**Problem description**
List the lines of this listing that hold the word "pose".

**Recorded information**

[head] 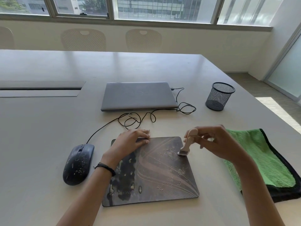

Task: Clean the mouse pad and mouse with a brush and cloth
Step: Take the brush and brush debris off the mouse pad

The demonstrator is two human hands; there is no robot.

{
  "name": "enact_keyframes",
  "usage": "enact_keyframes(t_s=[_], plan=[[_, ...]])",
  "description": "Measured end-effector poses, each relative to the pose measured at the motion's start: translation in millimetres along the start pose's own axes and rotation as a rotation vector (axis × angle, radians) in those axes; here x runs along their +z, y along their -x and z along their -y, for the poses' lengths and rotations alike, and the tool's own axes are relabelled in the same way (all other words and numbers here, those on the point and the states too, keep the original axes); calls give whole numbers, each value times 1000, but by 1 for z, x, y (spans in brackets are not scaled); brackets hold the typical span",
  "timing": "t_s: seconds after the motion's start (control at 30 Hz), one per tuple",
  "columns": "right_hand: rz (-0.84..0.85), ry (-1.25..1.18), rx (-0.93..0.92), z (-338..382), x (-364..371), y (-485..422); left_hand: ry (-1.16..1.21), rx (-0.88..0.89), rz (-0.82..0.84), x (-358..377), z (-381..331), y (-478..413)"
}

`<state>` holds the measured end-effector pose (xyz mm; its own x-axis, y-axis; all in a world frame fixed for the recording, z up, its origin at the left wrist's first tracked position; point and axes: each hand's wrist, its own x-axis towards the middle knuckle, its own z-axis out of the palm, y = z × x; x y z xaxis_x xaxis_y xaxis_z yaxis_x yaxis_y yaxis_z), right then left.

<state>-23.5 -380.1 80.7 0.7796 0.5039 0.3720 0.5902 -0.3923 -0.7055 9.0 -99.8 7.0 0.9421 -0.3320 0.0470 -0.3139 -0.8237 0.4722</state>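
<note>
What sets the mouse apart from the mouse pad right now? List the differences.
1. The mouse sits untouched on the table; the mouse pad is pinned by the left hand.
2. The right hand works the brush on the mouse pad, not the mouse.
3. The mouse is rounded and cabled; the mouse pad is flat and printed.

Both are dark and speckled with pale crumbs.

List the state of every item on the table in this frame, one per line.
mouse pad: flat, crumbs on its right part
mouse: left of pad, speckled with crumbs
brush: in right hand, bristles on pad
left hand: flat on pad's far edge
cloth: lying unused, right of pad
laptop: closed, cable plugged in
mesh cup: upright
</note>
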Motion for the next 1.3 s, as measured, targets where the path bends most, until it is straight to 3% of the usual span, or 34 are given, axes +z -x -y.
enact_keyframes(t_s=[0.2,0.33,0.57,0.8,1.13,1.3], plan=[[-165,-52,33,-4,4,-9,1,1,7,0,0,0],[-98,26,36,-13,13,-8,1,-6,-5,0,-1,0],[61,-54,35,-1,4,0,0,1,-1,-1,-2,1],[-117,14,20,-7,10,-14,-18,1,14,-2,-3,1],[107,-58,11,4,6,-4,-9,-1,2,-2,-2,1],[0,-130,25,2,5,-12,1,-2,8,-1,-2,0]])
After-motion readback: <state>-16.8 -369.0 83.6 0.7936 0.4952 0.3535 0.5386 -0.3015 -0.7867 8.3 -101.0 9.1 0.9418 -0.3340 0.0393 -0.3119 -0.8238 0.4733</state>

**Solution to the problem**
  "description": "Measured end-effector poses, each relative to the pose measured at the motion's start: translation in millimetres along the start pose's own axes and rotation as a rotation vector (axis × angle, radians) in those axes; here x runs along their +z, y along their -x and z along their -y, for the poses' lengths and rotations alike, and the tool's own axes are relabelled in the same way (all other words and numbers here, those on the point and the states too, keep the original axes); calls give whole numbers, each value times 1000, but by 1 for z, x, y (spans in brackets are not scaled); brackets hold the typical span",
`<state>` holds the measured end-effector pose (xyz mm; its own x-axis, y-axis; all in a world frame fixed for the recording, z up, its origin at the left wrist's first tracked position; point and axes: each hand's wrist, its own x-axis towards the middle knuckle, its own z-axis out of the palm, y = z × x; x y z xaxis_x xaxis_y xaxis_z yaxis_x yaxis_y yaxis_z), right then left.

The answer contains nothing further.